The winner of the 2011 PGA Championship paired with one of America's most veteran Ryder Cup players, Phil Mickelson, earned two full points for Team USA. The duo downed Luke Donald and Sergio Garcia in their early-morning alternate-shot match (4-and-3) and defeated Europe's power pair of Rory McIlroy and Graeme McDowell in afternoon's best-ball format (3-and-2).

In the morning, Bradley rolled in a 28-footer on Hole No. 15 to put the dagger in seemingly an unbeatable European duo of Donald and Garcia -- before Friday, the pair had never lost an alternate-shot match together. The putt sent the Chicago-based crowd in a fourth-quarter-touchdown-like frenzy (video via DeadSpin) and set the tone for Team USA for the remainder of the day.

In the afternoon, he kept his first-pumping attitude and deadly putting stroke going helping America knock off Europe's most star-studded pairing, McIlroy and McDowell, which earlier in the day defeated Jim Furyk and Snedeker (1-up) in alternate shot.

Bradley's play was impressive but what truly inspired Team USA -- most importantly his partner Mickelson -- was the 26-years-old's attitude.

Fresh off an early-morning victory, the Ryder Cup rookie and nine-time participant together spoke to ESPN and it was clear both were having fun and were a perfect combination of excitement (Bradley) and "oh shucks" experience (Mickelson).

During the quick exchange, Mickelson admitted Bradley was so excited to play in his first ever Ryder Cup that the rookie was at the practice range over two hours before his 7:35 a.m. tee time.

From there, Bradley stole the show by following long-and-straight drives and heat-seeking putts with fist pumps and awkward high fives with his 42-year-old teammate . It seemed like every second, Bradley showed some emotion that, somehow, fueled Mickelson with premium gas which helped him play some of his best golf of the year -- did you see that shot over the trees at No. 12 or the dagger on 16?

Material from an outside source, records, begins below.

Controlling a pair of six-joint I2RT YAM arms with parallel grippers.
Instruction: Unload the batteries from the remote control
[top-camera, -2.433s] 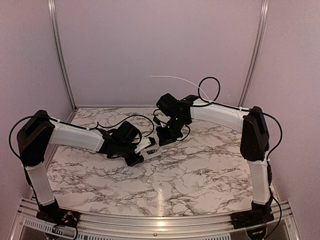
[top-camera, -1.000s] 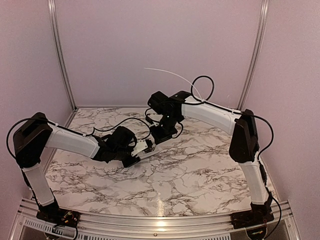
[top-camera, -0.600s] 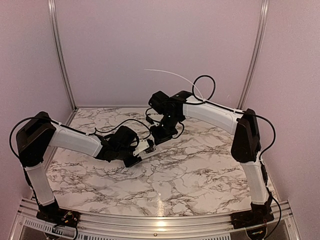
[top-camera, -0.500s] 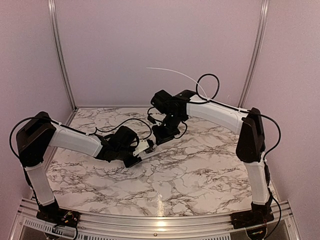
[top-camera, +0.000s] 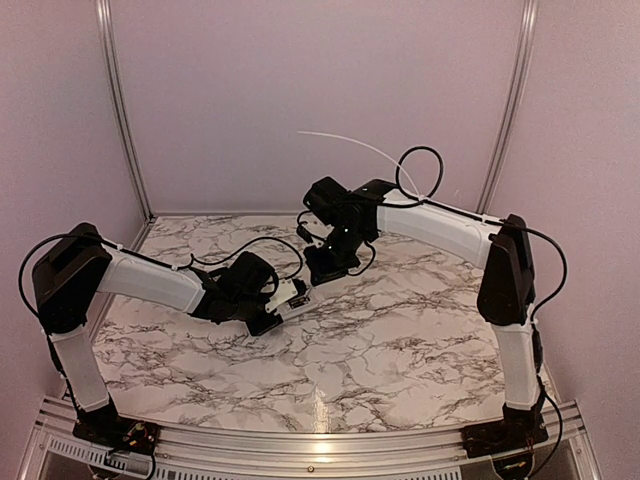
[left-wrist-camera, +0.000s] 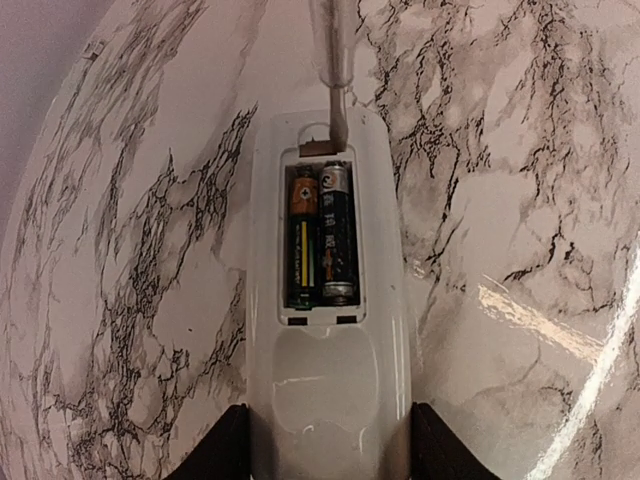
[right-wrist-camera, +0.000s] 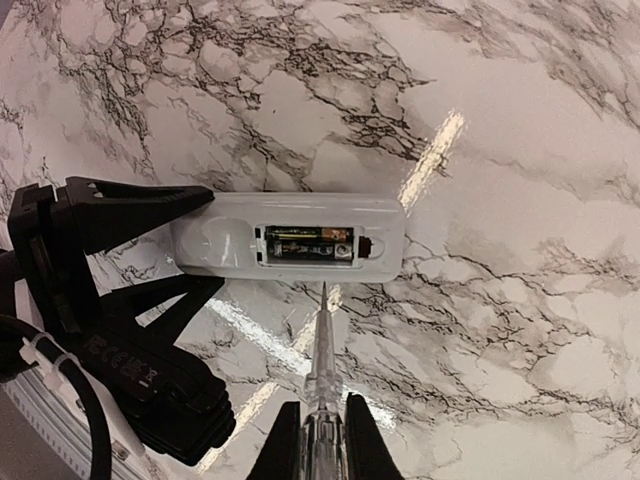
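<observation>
Desk (top-camera: 400, 340): glossy marble-pattern top, white with black veins, streaked with glare.

Remote control (left-wrist-camera: 330, 385): slim white plastic rectangle with rounded corners. Lying back-up near the desk centre, a little toward 11 o'clock in the top view. Dark oblong recess uncovered.

Batteries (left-wrist-camera: 320, 240): two slim cylinders in dark jackets, side by side inside the recess. One with a copper-orange end, the other with a silvery end.

Left claw (left-wrist-camera: 330, 455): black fingers clamped on the remote's two long edges at its 6 o'clock end in the left wrist view. Arm stretched low from 8 o'clock.

Right claw (right-wrist-camera: 322, 440): closed around a tool (right-wrist-camera: 322, 390) with a clear handle and thin metal shaft. Arm arched from 4 o'clock, elbow high, wrist bent down toward the remote. Shaft tip at the recess's 12 o'clock end in the left wrist view; contact unclear.
</observation>
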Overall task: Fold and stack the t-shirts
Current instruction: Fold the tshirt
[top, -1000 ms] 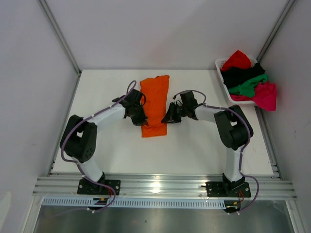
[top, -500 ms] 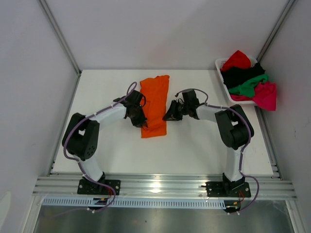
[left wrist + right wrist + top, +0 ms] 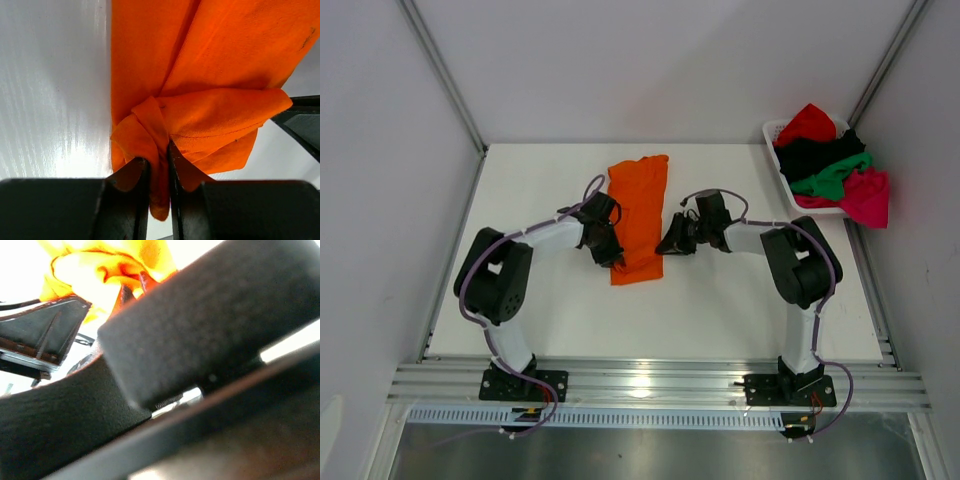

"Oh baby, I wish I could play 36 more," said Bradley after his afternoon victory.

At one point Friday, Bradley's antics were so popular that he was trending worldwide on Twitter and forced ESPN studio host Scott Van Pelt to tweet this:

Before the 2012 Ryder Cup, not many Americans knew a lot about the Woodstock, VT native. But if the United States ends up winning, earning just its second Ryder Cup victory in six tries, Bradley's Friday heroics will be remembered as one of the keys.